John Tierney: Welcome back to the 10 Blocks podcast. This is John Tierney, a contributing editor of City Journal, and joining me today is Gary Taubes, who’s an investigative science and health journalist. And he has been a great voice for challenging conventional wisdom for decades now. He’s one of the most admired science writers in the country. His latest book is Rethinking Diabetes. But before that, his background is he wrote about good calories, bad calories, about the low-carbohydrate diet. That was published as the Diet Delusion in the United Kingdom. That was back in 2007. In 2011, he wrote Why We Get Fat and What To Do about It, and then The Case Against Sugar in 2016. And now his latest book, really, it’s a remarkable book in that it just challenges half a century’s worth or a century perhaps of thinking about diabetes.

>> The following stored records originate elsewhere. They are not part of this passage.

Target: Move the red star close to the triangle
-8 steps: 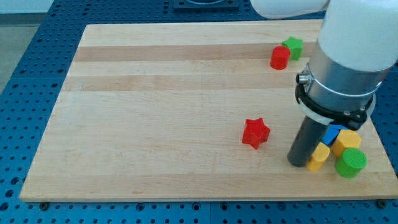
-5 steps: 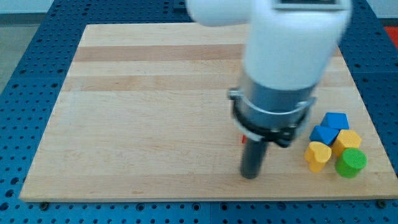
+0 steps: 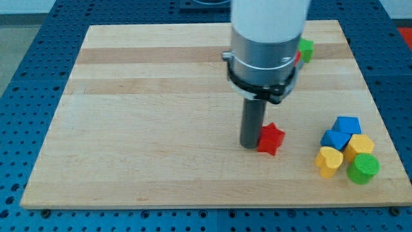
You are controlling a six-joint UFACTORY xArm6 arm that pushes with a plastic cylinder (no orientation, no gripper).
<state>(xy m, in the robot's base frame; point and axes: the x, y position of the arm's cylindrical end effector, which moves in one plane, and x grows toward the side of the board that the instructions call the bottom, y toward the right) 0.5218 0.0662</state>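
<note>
Though arm-hidden above, my tip (image 3: 251, 145) beside (touching) red star (image 3: 271, 138).

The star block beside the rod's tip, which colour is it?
Red. The red star shows in the camera view, at my tip's right.

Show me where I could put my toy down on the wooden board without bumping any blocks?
The whole left half of the board, left of my tip, is bare. The tip sits against the red star's left side. It's crowded at the lower right: blue blocks, yellow blocks and a green cylinder huddle together. A green block sits top right.
</note>
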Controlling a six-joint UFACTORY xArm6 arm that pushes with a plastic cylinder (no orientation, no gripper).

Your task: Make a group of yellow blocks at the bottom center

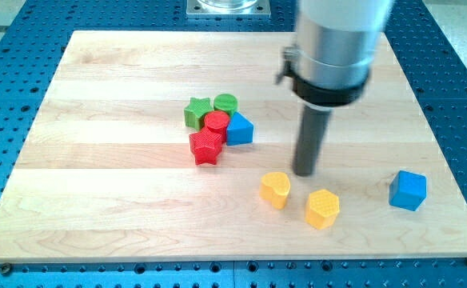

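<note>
Two yellow blocks lie near the view's bottom centre, a little right of middle: a yellow heart-shaped block [275, 190] and a yellow hexagon block [322, 209], a small gap apart. My tip [304, 173] rests on the board just above and between them, slightly up and right of the heart block and not touching either. The rod hangs from the grey arm body at the view's top right.
A cluster sits left of the tip: a green star [197, 112], a green cylinder [225, 104], a red cylinder [216, 122], a red star [206, 148] and a blue block [240, 129]. A blue cube [409, 190] lies at the right. The wooden board [97, 192] ends near the bottom.
</note>
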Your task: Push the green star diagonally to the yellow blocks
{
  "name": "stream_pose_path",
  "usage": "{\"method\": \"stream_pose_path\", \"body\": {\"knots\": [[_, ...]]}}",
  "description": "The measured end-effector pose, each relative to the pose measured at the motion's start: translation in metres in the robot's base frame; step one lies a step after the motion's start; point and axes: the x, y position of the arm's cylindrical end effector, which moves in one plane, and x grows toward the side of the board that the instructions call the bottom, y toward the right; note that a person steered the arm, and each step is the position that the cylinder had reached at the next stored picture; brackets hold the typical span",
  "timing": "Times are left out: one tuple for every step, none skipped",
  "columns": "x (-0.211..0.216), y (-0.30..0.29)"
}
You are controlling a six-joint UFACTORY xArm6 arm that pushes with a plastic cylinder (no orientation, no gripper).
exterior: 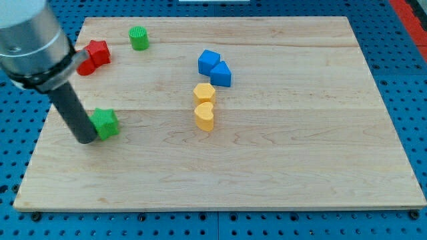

Well, I should also mention that Gary, he’s I think the first journalist to win the National Association of Science Writers Science in Society Journalism Award, he’s won it three times. And he’s written for the leading magazines in the country, the New York Times Magazine, in addition to these really massively researched books and really smart books too. So today we’re talking about Rethinking Diabetes: What Science Reveals About Diet, Insulin, and Successful Treatments. And so Gary, do you want to just tell me briefly what got you into this and what the book’s about?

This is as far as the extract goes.